The problem
Omit every picture, then return each line of the data below exactly.

+ + + +

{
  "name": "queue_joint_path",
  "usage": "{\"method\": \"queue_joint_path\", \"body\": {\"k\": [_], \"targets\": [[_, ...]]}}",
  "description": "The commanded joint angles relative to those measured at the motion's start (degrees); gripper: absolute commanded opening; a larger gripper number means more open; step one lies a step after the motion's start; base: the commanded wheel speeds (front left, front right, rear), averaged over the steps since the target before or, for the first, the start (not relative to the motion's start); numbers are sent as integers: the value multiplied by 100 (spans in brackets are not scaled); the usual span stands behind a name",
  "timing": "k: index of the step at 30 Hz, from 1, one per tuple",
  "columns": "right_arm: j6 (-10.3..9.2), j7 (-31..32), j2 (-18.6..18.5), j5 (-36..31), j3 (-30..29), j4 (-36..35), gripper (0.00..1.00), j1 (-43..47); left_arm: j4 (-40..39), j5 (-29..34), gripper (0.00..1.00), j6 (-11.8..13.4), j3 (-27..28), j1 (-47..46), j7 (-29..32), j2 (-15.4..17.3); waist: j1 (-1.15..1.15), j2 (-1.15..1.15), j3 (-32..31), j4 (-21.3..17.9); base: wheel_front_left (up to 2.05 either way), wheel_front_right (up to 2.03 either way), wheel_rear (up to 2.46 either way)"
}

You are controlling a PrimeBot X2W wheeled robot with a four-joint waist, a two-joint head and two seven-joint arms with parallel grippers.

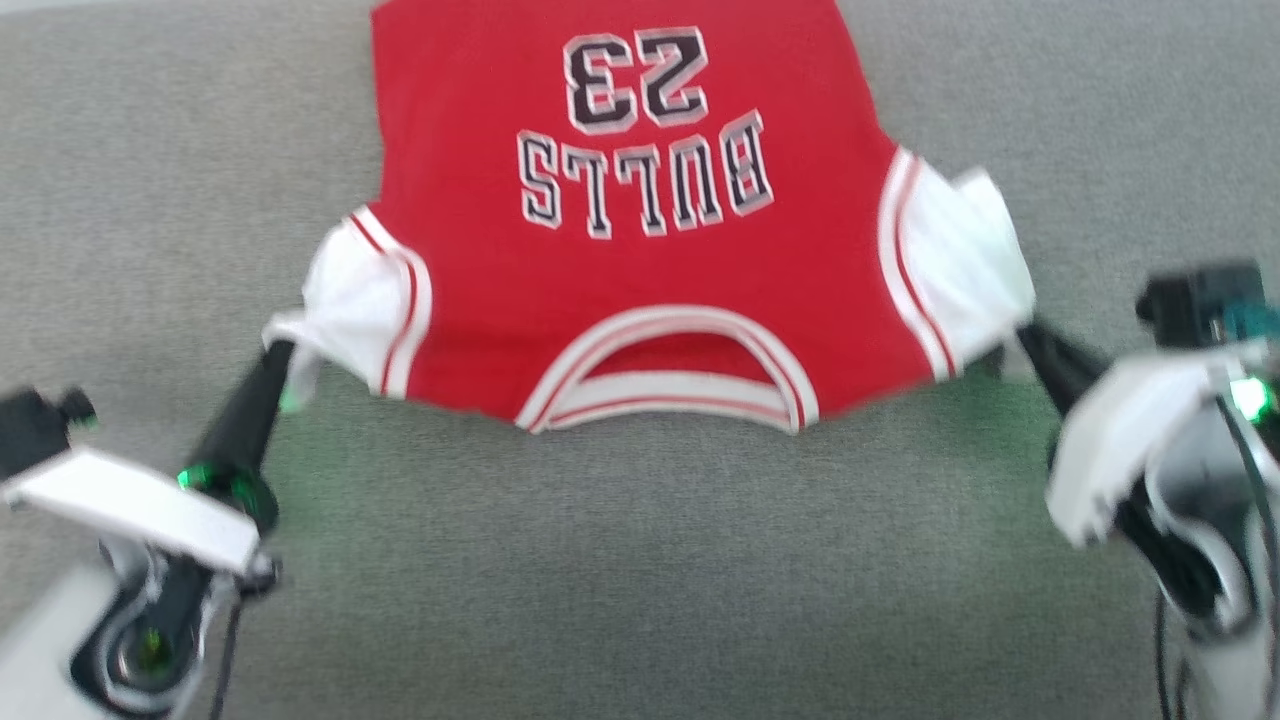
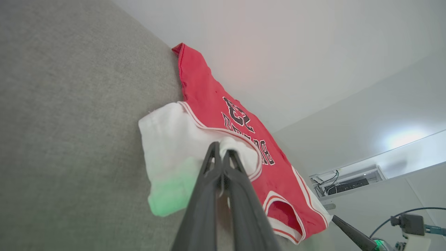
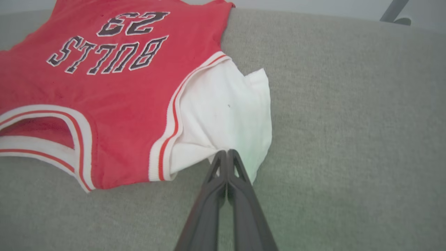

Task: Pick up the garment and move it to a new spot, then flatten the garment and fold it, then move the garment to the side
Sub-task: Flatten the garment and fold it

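The garment (image 1: 640,280) is a red jersey with black print, lying print-up on the grey surface with its striped V-neck toward me and its hem running past the top of the head view. My left gripper (image 1: 285,352) is shut on the white left sleeve end (image 2: 174,146). My right gripper (image 1: 1020,335) is shut on the lower edge of the white right sleeve end (image 3: 226,111). Both sleeves are drawn outward and bunched at the fingertips. In the left wrist view my left gripper (image 2: 221,151) pinches the sleeve fabric; in the right wrist view my right gripper (image 3: 227,153) does the same.
The grey fabric-covered surface (image 1: 640,560) stretches all around the garment. In the left wrist view a pale wall stands beyond the surface's far edge, with a shelf of cables (image 2: 348,181) at the lower right, and the right arm's finger (image 2: 352,235) reaches in.
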Motion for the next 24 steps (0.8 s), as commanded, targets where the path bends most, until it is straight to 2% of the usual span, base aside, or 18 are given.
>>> {"method": "queue_joint_path", "body": {"k": [1, 8, 12, 19, 24], "targets": [[-11, 211, -35, 94, -63, -316, 0, 329, -89, 175, 0, 13, 38, 224, -27, 28, 0, 0, -66, 56, 0, 0, 0], [-9, 1123, 102, 344, -619, -1882, 0, 1958, -562, 769, 0, 13, 67, 1120, -27, 149, 0, 0, -160, 177, 0, 0, 0], [-9, 1421, 283, 399, -894, -2572, 0, 2693, -931, 857, 0, 13, 245, 1691, -28, 225, 0, 0, -153, 197, 0, 0, 0], [-9, 1580, 480, 400, -1191, -3182, 0, 3227, -1379, 1000, 0, 13, 592, 2395, -27, 315, 0, 0, -90, 193, 0, 0, 0], [-9, 1603, 496, 301, -1083, -3042, 0, 3012, -1493, 1169, 0, 13, 479, 2311, -27, 192, 0, 0, -87, 235, 0, 0, 0]]}}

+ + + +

Task output
{
  "name": "queue_joint_path",
  "usage": "{\"method\": \"queue_joint_path\", \"body\": {\"k\": [_], \"targets\": [[_, ...]]}}",
  "description": "The commanded joint angles relative to those measured at the motion's start (degrees); gripper: absolute commanded opening; a larger gripper number means more open; step one lies a step after the motion's start; base: the commanded wheel speeds (front left, front right, rear), averaged over the steps since the target before or, for the first, the start (not relative to the motion's start); numbers are sent as integers: the value multiplied by 100 (spans in brackets are not scaled); the usual span stands behind a name",
  "timing": "k: index of the step at 30 Hz, from 1, one per tuple",
  "columns": "right_arm: j6 (-10.3..9.2), j7 (-31..32), j2 (-18.6..18.5), j5 (-36..31), j3 (-30..29), j4 (-36..35), gripper (0.00..1.00), j1 (-43..47); left_arm: j4 (-40..39), j5 (-29..34), gripper (0.00..1.00), j6 (-11.8..13.4), j3 (-27..28), j1 (-47..46), j7 (-29..32), j2 (-15.4..17.3); waist: j1 (-1.15..1.15), j2 (-1.15..1.15), j3 (-32..31), j4 (-21.3..17.9); base: wheel_front_left (up to 2.05 either way), wheel_front_right (up to 2.03 either way), wheel_rear (up to 2.46 either way)"
}

You are controlling a PrimeBot X2W wheeled robot with a four-joint waist, a two-joint head and two seven-joint arms with parallel grippers.


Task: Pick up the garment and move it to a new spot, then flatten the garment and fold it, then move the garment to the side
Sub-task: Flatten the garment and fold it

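The garment (image 1: 640,280) is a red jersey with black print, lying print-up on the grey surface with its striped V-neck toward me and its hem running past the top of the head view. My left gripper (image 1: 285,352) is shut on the white left sleeve end (image 2: 174,146). My right gripper (image 1: 1020,335) is shut on the lower edge of the white right sleeve end (image 3: 226,111). Both sleeves are drawn outward and bunched at the fingertips. In the left wrist view my left gripper (image 2: 221,151) pinches the sleeve fabric; in the right wrist view my right gripper (image 3: 227,153) does the same.
The grey fabric-covered surface (image 1: 640,560) stretches all around the garment. In the left wrist view a pale wall stands beyond the surface's far edge, with a shelf of cables (image 2: 348,181) at the lower right, and the right arm's finger (image 2: 352,235) reaches in.
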Motion for the next 24 steps (0.8 s), as commanded, targets where the path bends most, until it is straight to 2% of the usual span, base aside, or 18 are given.
>>> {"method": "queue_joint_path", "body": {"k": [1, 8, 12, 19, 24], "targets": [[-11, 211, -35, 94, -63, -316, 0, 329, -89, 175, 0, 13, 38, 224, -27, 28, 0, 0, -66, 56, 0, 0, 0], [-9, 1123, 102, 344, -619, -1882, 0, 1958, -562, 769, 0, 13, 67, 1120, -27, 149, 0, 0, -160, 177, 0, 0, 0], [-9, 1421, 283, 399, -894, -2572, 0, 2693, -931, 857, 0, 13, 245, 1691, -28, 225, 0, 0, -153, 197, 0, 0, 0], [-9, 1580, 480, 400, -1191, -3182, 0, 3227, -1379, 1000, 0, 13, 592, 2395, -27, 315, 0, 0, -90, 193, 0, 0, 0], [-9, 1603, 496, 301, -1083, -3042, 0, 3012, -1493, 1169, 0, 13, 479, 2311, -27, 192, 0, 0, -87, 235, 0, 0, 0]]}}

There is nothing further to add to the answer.